Background technology:
International and domestic fixed wireless power utilization monitoring device, so far all based on shortwave (3~30MHz) and ultrashort wave (USW) (30~3000MHz), the frequency range of a large amount of radio monitoring receiving equipments is no more than 3000MHz.Complicated day by day along with electromagnetic environment, more and more to the radio monitoring demand of the microwave frequency band more than the 3000MHz.
The mode that realizes the microwave frequency band radio monitoring has two kinds of direct-type and frequency conversion types.The direct-type monitoring is meant from antenna to radio monitoring receiving equipment input end, the mode that the frequency of radio signal remains unchanged; The frequency conversion type radio monitoring is meant from antenna to radio monitoring receiving equipment input end, the mode that reduces after the frequency of radio signal and a certain fixed frequency beat.
Existing frequency conversion type radio monitoring device only adopts the frequency conversion amplifier, and its dynamic range is less, and is subjected to easily producing spurious signal with the influence of outer strong signal.
The microwave wireless power utilization monitoring device that has has only vertical polarization direction finding function, no monitoring function can't carry out direction finding (because the residence time of signal in the maximum passband of its receiver has only 1.0~1.3ms) to the sweep-frequency B undesired signal of common per second scanning 30~40 times.Speed is slow, can not survey the angle of pitch, and monitoring function is few.

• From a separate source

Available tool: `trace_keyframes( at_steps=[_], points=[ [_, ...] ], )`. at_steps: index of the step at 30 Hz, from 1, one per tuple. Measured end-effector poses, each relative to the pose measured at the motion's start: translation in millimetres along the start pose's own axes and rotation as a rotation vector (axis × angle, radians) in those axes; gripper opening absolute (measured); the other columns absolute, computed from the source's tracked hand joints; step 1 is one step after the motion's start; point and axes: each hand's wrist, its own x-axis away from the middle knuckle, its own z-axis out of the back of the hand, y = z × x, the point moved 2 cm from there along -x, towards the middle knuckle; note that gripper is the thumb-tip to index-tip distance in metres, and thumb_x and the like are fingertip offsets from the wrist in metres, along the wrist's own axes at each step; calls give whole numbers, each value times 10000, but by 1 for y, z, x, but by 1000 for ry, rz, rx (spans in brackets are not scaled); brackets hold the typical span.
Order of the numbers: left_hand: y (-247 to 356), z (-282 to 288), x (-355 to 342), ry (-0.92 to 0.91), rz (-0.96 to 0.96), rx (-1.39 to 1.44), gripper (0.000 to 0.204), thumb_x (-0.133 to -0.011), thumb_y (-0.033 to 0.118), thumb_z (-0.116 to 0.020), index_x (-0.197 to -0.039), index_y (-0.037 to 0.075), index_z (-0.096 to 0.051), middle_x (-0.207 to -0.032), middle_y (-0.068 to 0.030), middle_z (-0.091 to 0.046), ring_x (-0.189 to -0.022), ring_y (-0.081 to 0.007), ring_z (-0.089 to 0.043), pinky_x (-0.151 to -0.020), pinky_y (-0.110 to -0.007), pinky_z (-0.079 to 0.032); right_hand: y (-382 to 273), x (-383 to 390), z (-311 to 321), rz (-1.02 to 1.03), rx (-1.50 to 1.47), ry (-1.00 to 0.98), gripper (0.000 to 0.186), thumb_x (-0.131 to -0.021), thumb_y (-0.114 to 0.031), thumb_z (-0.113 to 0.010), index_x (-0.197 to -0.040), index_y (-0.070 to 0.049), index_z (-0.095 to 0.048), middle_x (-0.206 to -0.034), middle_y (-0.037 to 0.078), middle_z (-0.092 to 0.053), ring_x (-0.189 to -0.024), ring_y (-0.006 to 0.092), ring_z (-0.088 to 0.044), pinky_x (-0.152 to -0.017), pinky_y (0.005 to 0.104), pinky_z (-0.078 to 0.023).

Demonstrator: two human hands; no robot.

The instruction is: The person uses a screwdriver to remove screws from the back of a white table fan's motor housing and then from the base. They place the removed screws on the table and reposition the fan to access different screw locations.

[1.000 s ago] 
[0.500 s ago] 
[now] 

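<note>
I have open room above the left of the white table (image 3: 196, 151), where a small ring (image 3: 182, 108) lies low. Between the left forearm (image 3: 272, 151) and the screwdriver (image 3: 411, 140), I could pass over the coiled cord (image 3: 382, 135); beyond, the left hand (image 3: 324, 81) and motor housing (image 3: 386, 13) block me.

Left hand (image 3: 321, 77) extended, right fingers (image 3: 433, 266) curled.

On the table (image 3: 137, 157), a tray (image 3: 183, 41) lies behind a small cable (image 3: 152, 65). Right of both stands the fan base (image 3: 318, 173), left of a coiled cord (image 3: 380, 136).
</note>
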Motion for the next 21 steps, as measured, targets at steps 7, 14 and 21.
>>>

The utility model content:
It is big that the purpose of this utility model provides the receiving equipment dynamic range, highly sensitive, the microwave frequency band radio monitoring system that test function is many.
The utility model is achieved in that
The utility model microwave frequency band radio monitoring system, mainly by 2 secondary directional antennas 1,1 switch attenuator assembly 2,1 bandpass filter 3,1 low noise frequency conversion amplifier 4,1 every straight divider 5,1 power module 6,1 automatically controlled spinner 7,1 microcomputer 8,1 radio monitoring receiving equipment 9 is formed, 2 secondary directional antennas 1 are connected by radio-frequency cable or rf adapter with 2 rf inputs of switch attenuator assembly 2, the radio-frequency (RF) output end of switch attenuator assembly 2 is connected by radio-frequency cable or rf adapter with bandpass filter 3 input ends, the output terminal of bandpass filter 3 is connected by radio-frequency cable or rf adapter with the input end of low noise frequency conversion amplifier 4, the output terminal of low noise frequency conversion amplifier 4 be connected by radio-frequency cable or rf adapter every straight divider 5, be connected by radio-frequency cable or rf adapter with radio monitoring receiving equipment 9 every straight divider 5, microcomputer 8 and radio monitoring receiving equipment 9, automatically controlled spinner 7, switch attenuator assembly 2 links to each other by the control signal cable, power module 6 and switch attenuator assembly 2 be connected every straight divider 5, the turntable of automatically controlled commentaries on classics spigot 7 is fixedlyed connected with two directional antennas 1 of two kinds of polarization modes of level with vertical respectively.
Principle of work of the present utility model and advantage are as follows:
System's connected mode such as Fig. 1.Specifically, in the 2 secondary directional antennas 1,1 vice division chief is in horizontal polarization mode, 1 vice division chief is in the vertical polarization mode in addition, they are connected by radio-frequency cable (or rf adapter) with 2 rf inputs of switch attenuator assembly 2 respectively, the radio-frequency (RF) output end of switch attenuator assembly 2 is connected by radio-frequency cable (or rf adapter) with bandpass filter 3 input ends, the output terminal of bandpass filter 3 is connected by radio-frequency cable (or rf adapter) with the input end of low noise frequency conversion amplifier 4, the output terminal of low noise frequency conversion amplifier 4 be connected by radio-frequency cable (or rf adapter) every straight divider 5 one of them OUT mouth, be connected with the 12V output of power supply apparatus every straight divider another one OUT mouth, the positive pole of power supply connects the heart line every straight divider 50UT mouth, and negative pole connects shielding line; Connect by passing through radio-frequency cable (or rf adapter) every the IN of straight divider 5 port; Microcomputer 8 and radio monitoring receiving equipment 9, automatically controlled spinner 7, switch attenuator assembly 2 link to each other by umbilical cable.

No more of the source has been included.